Diana Jazmín de la Vega (born 11 June 1956) is a Guatemalan architect and politician. She served as Minister of Communications, Infrastructure and Housing in the Government of Guatemala in 2024.

== Biography ==
Jazmín de la Vega was born on 11 June 1956 in Guatemala City. She has a bachelor's degree in architecture and postgraduate degrees in costs and budgets in construction and environmental law.

In the 1995–96 Guatemalan general election, de la Vega ran as a candidate for the National Advancement Party, but was not elected.

In January 2024, President of Guatemala Bernardo Arévalo appointed de la Vega as Ministry of Communications, Infrastructure and Housing in the Government of Guatemala (Ministro de Comunicaciones, Infraestructura y Vivienda de Guatemala), succeeding Javier Maldonado Quiñónez.

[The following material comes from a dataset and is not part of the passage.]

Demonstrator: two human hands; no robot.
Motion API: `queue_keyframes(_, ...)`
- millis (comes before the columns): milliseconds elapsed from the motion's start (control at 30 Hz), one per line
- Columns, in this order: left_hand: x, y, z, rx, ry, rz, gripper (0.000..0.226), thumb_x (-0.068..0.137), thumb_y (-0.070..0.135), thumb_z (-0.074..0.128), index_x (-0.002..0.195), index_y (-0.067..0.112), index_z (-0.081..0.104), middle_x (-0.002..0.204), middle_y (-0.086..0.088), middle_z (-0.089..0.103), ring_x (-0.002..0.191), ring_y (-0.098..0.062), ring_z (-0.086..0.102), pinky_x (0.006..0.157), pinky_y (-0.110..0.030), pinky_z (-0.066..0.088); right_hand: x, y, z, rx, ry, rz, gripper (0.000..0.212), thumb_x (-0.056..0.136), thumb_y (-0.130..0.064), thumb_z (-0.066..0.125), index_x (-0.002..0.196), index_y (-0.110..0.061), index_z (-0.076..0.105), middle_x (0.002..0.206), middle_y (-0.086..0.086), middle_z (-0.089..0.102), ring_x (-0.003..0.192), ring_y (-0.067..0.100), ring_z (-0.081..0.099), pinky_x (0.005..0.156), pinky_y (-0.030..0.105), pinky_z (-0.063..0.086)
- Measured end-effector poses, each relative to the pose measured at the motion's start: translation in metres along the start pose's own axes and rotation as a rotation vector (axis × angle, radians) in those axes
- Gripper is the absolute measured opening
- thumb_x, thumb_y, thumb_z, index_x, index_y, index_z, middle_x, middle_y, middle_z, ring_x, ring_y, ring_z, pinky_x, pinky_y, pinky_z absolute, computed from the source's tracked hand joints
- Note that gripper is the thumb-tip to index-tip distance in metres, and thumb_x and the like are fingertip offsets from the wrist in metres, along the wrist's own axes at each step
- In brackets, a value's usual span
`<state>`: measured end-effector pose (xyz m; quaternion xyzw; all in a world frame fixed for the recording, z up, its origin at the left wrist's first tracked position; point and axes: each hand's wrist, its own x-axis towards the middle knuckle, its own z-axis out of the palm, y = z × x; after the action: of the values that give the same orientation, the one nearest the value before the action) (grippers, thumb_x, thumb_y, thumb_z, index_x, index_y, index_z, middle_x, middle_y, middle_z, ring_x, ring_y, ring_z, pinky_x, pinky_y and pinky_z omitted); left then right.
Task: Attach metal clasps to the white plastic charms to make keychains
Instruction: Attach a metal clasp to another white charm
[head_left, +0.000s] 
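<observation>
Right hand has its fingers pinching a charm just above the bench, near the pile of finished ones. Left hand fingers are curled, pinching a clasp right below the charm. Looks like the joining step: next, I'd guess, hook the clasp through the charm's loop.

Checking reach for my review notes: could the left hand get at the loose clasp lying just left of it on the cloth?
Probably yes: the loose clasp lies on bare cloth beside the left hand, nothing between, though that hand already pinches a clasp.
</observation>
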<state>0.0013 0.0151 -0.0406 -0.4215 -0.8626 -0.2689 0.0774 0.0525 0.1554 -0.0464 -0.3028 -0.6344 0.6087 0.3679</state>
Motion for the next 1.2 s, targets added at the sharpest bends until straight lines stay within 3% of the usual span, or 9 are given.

With Bernardo Arévalo, the mayor of Guatemala City Ricardo Quiñónez, the United States ambassador to Guatemala Tobin Bradley and the Guatemala City councilor of Semilla Ninotchka Matute, de la Vega supervised the progress of the construction of the first phase of Metro Riel, a light-rail system that is one of the priorities of the Arévalo government.

De la Vega was fired from her ministerial position in May 2024. She was succeeded by Félix Alvarado.